Casale in forte dubbio per Napoli-Bologna
Situazione differente per Nicolò Casale. Il difensore è alle prese con un risentimento al flessore e, al momento, viene considerato in forte dubbio per il prossimo impegno di campionato.
Il Bologna riprenderà gli allenamenti e proprio le prossime sedute serviranno a capire se Casale potrà tornare completamente a disposizione oppure se lo staff tecnico preferirà evitare qualsiasi rischio.
La situazione resta quindi aperta: a differenza di Orsolini, Casale non può ancora essere considerato definitivamente fuori dalla partita, ma le sue condizioni dovranno essere monitorate giorno dopo giorno.
Anche El Azzouzi resta ai box
Tra i giocatori da tenere sotto osservazione c’è inoltre Oussama El Azzouzi, che nelle ultime sedute ha proseguito con un programma di allenamento differenziato.

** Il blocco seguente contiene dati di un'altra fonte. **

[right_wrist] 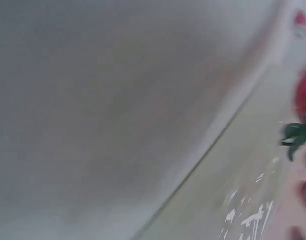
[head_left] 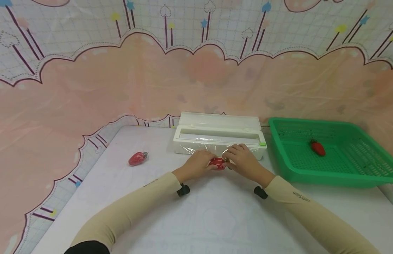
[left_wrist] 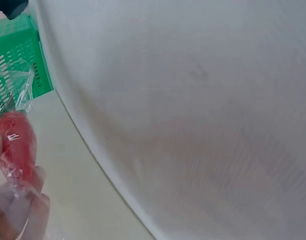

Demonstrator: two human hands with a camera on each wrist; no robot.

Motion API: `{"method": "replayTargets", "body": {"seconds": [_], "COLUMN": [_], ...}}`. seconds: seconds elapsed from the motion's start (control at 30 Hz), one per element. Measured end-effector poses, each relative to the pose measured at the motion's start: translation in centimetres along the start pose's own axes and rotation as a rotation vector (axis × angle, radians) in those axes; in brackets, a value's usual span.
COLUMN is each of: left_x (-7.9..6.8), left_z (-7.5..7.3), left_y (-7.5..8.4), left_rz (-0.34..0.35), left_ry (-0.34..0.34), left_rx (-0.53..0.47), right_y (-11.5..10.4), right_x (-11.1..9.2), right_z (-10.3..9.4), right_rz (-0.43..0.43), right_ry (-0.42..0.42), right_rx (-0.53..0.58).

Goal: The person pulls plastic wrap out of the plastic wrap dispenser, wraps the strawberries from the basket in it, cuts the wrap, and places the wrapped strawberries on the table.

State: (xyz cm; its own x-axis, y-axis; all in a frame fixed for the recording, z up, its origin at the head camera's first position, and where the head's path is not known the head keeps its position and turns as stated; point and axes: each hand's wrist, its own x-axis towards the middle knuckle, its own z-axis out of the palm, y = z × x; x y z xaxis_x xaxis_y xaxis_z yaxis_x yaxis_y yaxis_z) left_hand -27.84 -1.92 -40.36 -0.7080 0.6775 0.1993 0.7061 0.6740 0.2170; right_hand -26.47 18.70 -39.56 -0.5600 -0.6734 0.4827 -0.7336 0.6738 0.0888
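A red strawberry (head_left: pixel 218 163) in clear cling film is between the two hands, in front of the white cling film box. My left hand (head_left: pixel 197 164) holds it from the left; in the left wrist view, fingers and thumb grip the red body (left_wrist: pixel 17 145), and loose film (left_wrist: pixel 25 90) stands out past its leafy end. On the right, my right hand (head_left: pixel 244 160) pinches the strawberry's leafy end between thumb and fingers. Green leaves (right_wrist: pixel 295 137) show beside its blurred fingers in the right wrist view.
The white cling film box (head_left: pixel 196 146) stands behind the hands with its lid raised. A film-wrapped strawberry (head_left: pixel 137 158) lies on the white table (head_left: pixel 196 218) at left. At right, a green plastic basket (head_left: pixel 278 155) contains another strawberry (head_left: pixel 318 148). A patterned cloth (head_left: pixel 183 84) hangs behind.
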Motion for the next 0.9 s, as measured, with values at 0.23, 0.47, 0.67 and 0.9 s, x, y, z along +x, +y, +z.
{"method": "replayTargets", "body": {"seconds": [0.23,0.47,0.67,0.9], "left_x": [-0.2,-0.1,0.5,0.5], "left_z": [-0.1,0.1,0.0,-0.3], "left_y": [-0.1,-0.5,-0.8,-1.1], "left_rz": [0.027,0.022,0.049,0.051], "left_ry": [0.007,-0.001,0.001,-0.040], "left_rx": [0.001,-0.057,-0.122,-0.174], "right_y": [1.5,0.2,-0.8,-0.2], "right_x": [0.0,-0.6,-0.9,-0.8], "right_z": [-0.8,-1.8,-1.4,0.1], "right_rz": [0.213,-0.412,-0.599,-0.410], "right_ry": [-0.069,0.162,0.066,0.095], "right_rx": [0.209,-0.233,-0.490,-0.413]}}
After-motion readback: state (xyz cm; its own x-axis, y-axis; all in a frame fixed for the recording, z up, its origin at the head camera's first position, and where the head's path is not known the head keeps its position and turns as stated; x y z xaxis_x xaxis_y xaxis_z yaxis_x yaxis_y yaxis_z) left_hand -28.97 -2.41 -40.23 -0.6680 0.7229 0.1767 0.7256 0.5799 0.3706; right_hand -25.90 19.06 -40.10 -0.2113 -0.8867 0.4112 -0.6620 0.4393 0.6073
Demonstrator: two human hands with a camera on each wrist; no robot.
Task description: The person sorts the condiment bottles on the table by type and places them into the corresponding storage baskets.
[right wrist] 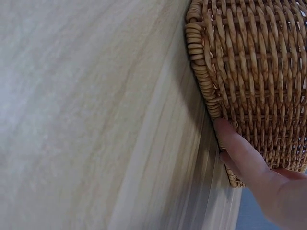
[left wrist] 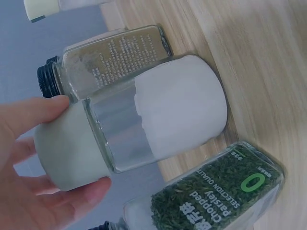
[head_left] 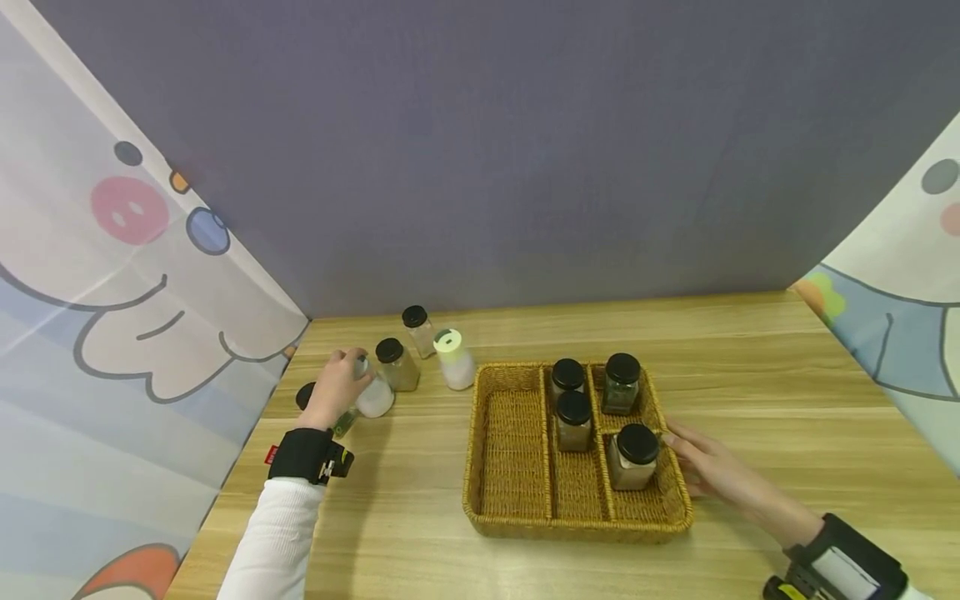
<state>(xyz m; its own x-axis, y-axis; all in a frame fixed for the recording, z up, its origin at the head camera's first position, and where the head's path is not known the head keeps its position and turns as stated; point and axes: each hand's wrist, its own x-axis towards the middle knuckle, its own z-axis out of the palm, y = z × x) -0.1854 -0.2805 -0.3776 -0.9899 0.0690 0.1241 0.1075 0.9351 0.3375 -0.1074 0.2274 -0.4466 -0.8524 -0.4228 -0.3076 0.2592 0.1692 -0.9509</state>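
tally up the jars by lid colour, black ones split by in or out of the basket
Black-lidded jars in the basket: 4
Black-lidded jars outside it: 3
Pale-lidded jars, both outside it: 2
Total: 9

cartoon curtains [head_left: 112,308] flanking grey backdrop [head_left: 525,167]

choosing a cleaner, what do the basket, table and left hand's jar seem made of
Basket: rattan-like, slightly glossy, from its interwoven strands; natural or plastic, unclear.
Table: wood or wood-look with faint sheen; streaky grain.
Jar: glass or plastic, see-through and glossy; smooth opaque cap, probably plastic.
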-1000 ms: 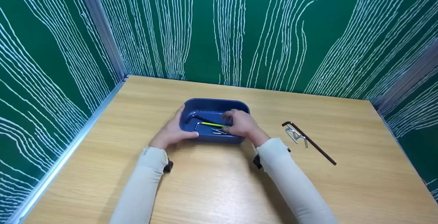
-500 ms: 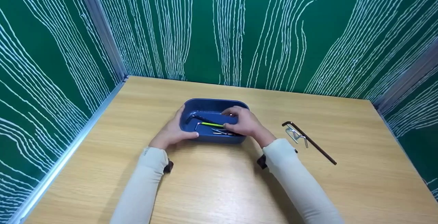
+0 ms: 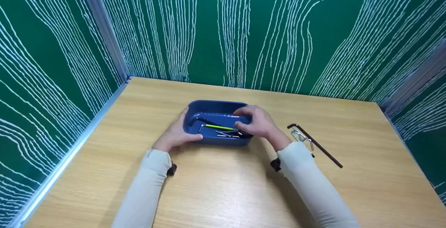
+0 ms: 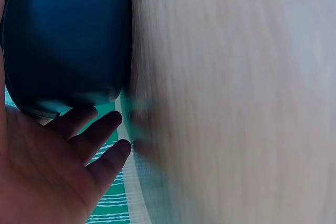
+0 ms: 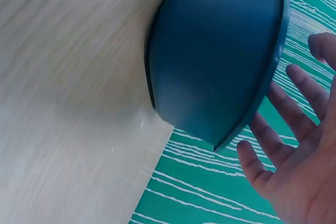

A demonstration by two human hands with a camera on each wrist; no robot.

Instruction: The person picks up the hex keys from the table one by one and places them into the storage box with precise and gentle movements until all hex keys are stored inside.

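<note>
A dark blue plastic bin (image 3: 216,141) stands on the table. My left hand (image 3: 175,133) grips its left end, thumb on the front rim. In the left wrist view, the other fingers (image 4: 100,136) spread beside the bin's end. Over the bin's right rim, my right hand (image 3: 259,123) has its fingers apart. The right wrist view shows nothing in that hand (image 5: 302,166), beside the rim. Inside the bin lie a yellow-green hex key (image 3: 218,127), a black hex key (image 3: 206,120) and several small silver hex keys (image 3: 228,135).
Right of the bin, a long brown hex key (image 3: 322,148) lies on the wooden table (image 3: 223,186), with several small silver hex keys (image 3: 300,137) next to its short end. Green walls (image 3: 205,47) with white wavy lines enclose the back and sides.
My right hand has moved right, from over the keys inside the bin to its right rim, uncovering more of the small silver keys. My left hand stays in place.
</note>
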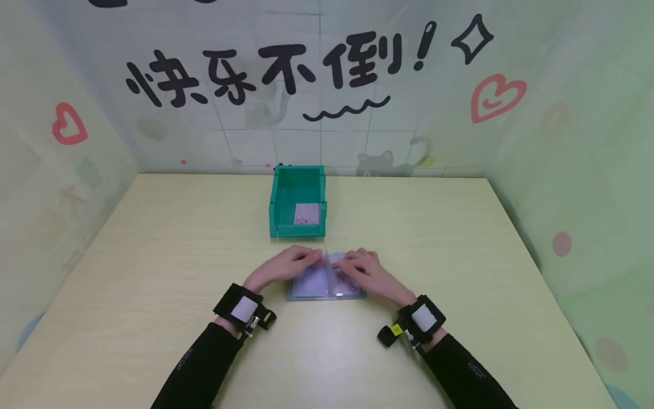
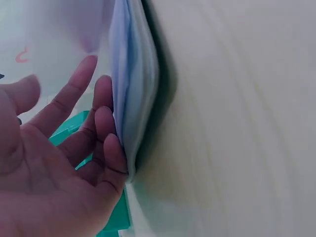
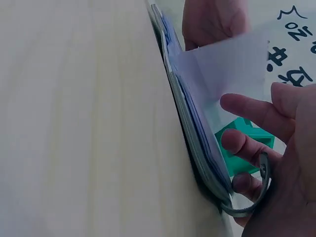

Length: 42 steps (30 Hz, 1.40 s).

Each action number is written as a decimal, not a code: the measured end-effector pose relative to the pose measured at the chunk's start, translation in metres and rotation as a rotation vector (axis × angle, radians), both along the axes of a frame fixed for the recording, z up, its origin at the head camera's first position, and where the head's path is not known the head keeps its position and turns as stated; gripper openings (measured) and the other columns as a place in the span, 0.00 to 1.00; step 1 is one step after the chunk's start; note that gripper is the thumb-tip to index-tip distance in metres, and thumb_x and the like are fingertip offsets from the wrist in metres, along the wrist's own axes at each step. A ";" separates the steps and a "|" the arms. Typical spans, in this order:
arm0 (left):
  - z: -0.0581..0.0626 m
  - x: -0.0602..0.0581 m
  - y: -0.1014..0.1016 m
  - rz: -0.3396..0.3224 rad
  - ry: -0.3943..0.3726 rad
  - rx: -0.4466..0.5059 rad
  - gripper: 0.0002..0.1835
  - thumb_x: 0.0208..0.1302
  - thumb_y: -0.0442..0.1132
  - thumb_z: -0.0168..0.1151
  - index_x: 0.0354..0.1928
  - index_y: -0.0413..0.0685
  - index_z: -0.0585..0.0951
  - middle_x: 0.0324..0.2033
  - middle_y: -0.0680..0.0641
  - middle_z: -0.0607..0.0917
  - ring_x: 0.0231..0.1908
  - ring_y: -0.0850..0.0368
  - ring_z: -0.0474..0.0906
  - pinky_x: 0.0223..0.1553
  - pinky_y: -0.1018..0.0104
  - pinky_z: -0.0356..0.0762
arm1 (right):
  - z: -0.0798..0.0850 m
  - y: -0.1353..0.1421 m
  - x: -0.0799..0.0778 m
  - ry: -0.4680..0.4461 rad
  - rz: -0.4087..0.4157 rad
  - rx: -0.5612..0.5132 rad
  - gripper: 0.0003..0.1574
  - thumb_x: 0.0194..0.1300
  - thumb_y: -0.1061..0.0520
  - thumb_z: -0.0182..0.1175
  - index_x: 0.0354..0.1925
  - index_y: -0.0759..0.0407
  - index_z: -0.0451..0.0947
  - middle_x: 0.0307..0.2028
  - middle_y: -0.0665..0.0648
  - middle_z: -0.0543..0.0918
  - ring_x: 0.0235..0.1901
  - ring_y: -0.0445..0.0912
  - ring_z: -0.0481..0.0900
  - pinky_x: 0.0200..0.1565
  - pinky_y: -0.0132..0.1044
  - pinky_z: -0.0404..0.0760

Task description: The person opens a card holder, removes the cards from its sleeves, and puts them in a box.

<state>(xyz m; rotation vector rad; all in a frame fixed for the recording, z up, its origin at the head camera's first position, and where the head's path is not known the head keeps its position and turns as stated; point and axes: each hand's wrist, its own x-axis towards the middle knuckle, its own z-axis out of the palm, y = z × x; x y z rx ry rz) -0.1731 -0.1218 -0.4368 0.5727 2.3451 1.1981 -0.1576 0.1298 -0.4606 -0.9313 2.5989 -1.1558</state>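
Observation:
A small photo album with clear sleeves [image 1: 309, 287] lies spread on the table, pale purple and pink sheets showing in it. One translucent page [image 3: 222, 69] stands up between the two halves. My left hand [image 1: 286, 267] is at the album's far left part; in the left wrist view its lower fingertips rest along the album edge, index finger extended and thumb apart. From the right, my right hand [image 1: 370, 275] reaches over the other half, its index fingertip close to the raised page. A dark strap [image 3: 266, 173] loops from the album by that hand's lower fingers.
Just beyond the album stands a green open-front bin [image 1: 298, 230], with a pinkish sheet [image 1: 306, 213] inside. The pale wooden table [image 1: 179, 244] is enclosed by printed cloth walls [image 1: 562, 187] at the back and sides.

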 end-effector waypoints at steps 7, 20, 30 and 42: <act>0.000 0.001 -0.006 0.101 -0.006 0.005 0.21 0.76 0.53 0.53 0.33 0.44 0.82 0.23 0.53 0.67 0.30 0.58 0.66 0.32 0.67 0.61 | -0.002 -0.004 0.002 0.073 0.028 0.088 0.17 0.75 0.52 0.55 0.55 0.49 0.86 0.38 0.51 0.80 0.42 0.44 0.66 0.51 0.46 0.56; 0.003 0.006 0.000 0.265 0.114 -0.087 0.18 0.62 0.35 0.70 0.52 0.38 0.81 0.25 0.46 0.77 0.27 0.55 0.72 0.28 0.67 0.69 | -0.004 0.016 -0.001 -0.035 -0.208 0.151 0.40 0.57 0.43 0.74 0.66 0.50 0.76 0.45 0.53 0.72 0.50 0.49 0.63 0.52 0.45 0.58; 0.008 0.009 0.008 0.312 0.169 -0.231 0.18 0.61 0.37 0.72 0.51 0.40 0.81 0.32 0.44 0.76 0.35 0.52 0.71 0.33 0.65 0.67 | -0.006 0.025 -0.006 -0.041 -0.182 0.189 0.45 0.54 0.42 0.76 0.68 0.48 0.74 0.45 0.52 0.76 0.48 0.48 0.65 0.51 0.44 0.57; 0.003 0.010 0.034 0.204 0.171 -0.147 0.11 0.68 0.37 0.64 0.47 0.40 0.87 0.35 0.46 0.85 0.35 0.56 0.75 0.39 0.68 0.74 | -0.008 0.024 -0.005 -0.018 -0.205 0.171 0.46 0.53 0.42 0.77 0.67 0.49 0.75 0.40 0.52 0.74 0.43 0.47 0.63 0.48 0.44 0.55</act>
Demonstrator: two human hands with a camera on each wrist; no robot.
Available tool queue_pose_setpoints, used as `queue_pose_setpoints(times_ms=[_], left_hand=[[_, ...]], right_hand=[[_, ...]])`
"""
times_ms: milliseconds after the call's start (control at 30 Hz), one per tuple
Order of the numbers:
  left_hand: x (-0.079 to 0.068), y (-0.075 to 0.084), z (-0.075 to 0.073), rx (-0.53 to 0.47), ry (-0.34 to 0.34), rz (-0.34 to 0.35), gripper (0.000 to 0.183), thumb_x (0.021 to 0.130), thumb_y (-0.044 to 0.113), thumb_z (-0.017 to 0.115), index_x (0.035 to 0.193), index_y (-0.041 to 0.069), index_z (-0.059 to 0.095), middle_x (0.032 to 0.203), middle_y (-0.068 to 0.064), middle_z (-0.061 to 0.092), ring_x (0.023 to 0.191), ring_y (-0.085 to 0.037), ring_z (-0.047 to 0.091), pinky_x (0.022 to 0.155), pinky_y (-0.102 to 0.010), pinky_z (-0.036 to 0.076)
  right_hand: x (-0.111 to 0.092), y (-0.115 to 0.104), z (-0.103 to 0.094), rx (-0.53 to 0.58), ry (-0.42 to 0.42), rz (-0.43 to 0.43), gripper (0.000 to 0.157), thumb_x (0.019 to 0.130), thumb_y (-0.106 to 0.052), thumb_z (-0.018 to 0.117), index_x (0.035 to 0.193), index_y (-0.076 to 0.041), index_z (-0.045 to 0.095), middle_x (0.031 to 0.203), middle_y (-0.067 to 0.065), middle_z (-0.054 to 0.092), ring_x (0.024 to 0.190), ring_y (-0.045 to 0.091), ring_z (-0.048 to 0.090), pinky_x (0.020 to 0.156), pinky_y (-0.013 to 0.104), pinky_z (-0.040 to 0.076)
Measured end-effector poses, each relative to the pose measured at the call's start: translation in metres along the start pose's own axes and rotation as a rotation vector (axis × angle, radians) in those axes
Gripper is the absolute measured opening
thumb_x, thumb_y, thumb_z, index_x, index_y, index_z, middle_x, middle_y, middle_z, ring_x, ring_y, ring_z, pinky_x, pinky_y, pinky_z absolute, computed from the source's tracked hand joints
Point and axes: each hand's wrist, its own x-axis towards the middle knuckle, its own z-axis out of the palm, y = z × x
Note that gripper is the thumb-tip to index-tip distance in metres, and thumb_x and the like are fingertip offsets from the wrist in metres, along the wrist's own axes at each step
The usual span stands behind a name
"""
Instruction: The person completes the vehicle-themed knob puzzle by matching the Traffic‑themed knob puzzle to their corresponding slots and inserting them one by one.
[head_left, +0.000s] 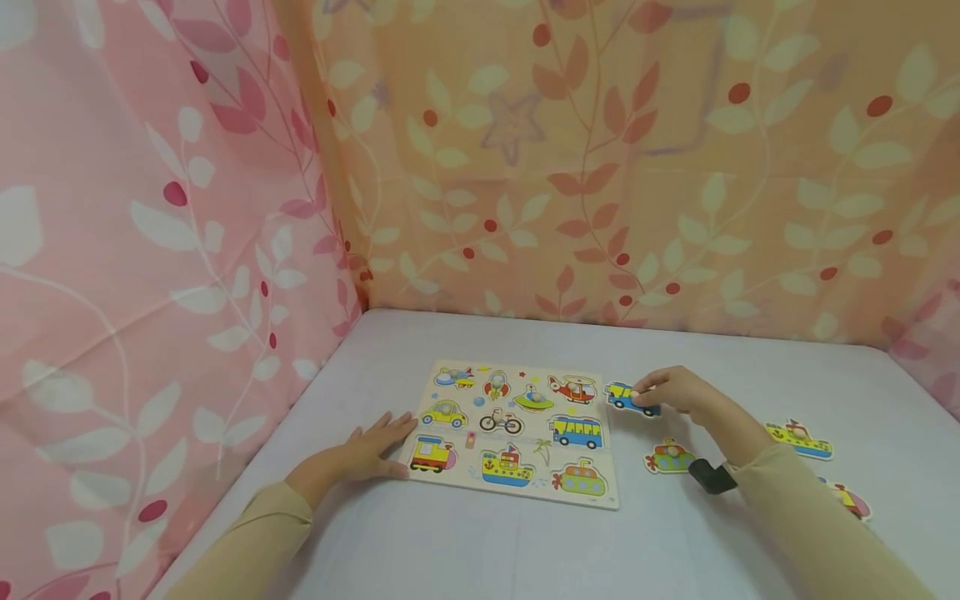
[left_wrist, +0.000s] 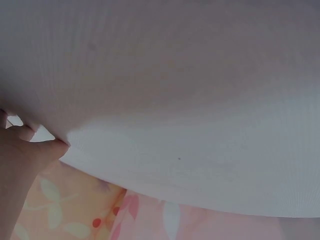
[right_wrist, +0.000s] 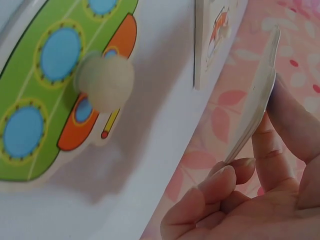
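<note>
My right hand (head_left: 686, 393) pinches a blue-and-yellow bus puzzle piece (head_left: 621, 397) by its knob, just right of a wooden puzzle board (head_left: 480, 454). Seen edge-on in the right wrist view, the bus piece (right_wrist: 256, 102) stands tilted in the fingers, clear of the table. The board carries vehicle pictures, some with knobs; its bus picture (head_left: 576, 432) shows no knob. At the board's left edge rests my left hand (head_left: 366, 450), fingers extended and thumb near the lower corner. Below the right hand lies a green submarine piece (head_left: 670, 457), its knob large in the right wrist view.
A yellow-and-blue ship piece (head_left: 801, 437) lies further right on the white table (head_left: 450, 550). Partly behind the right forearm is a red-and-pink piece (head_left: 851, 500). A dark strap end (head_left: 712, 477) hangs at the right wrist. Floral curtains (head_left: 637, 167) stand behind and at the sides.
</note>
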Motion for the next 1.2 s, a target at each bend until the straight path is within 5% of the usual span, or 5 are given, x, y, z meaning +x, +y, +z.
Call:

Il centrocampista è alle prese con una lesione al bicipite femorale della coscia sinistra e il suo recupero richiederà ancora tempo.
Il quadro dell’infermeria rossoblù verso Napoli vede quindi Orsolini certamente indisponibile, El Azzouzi ancora ai box e Casale in forte dubbio. Tedesco aspetta ora le indicazioni provenienti da Casteldebole per capire soprattutto se potrà recuperare almeno il difensore.
Bologna, situazione infortunati verso Napoli
- Riccardo Orsolini: lesione ai flessori della coscia sinistra, out contro il Napoli.
- Nicolò Casale: risentimento al flessore, in forte dubbio.
- Oussama El Azzouzi: lesione al bicipite femorale della coscia sinistra, ancora indisponibile.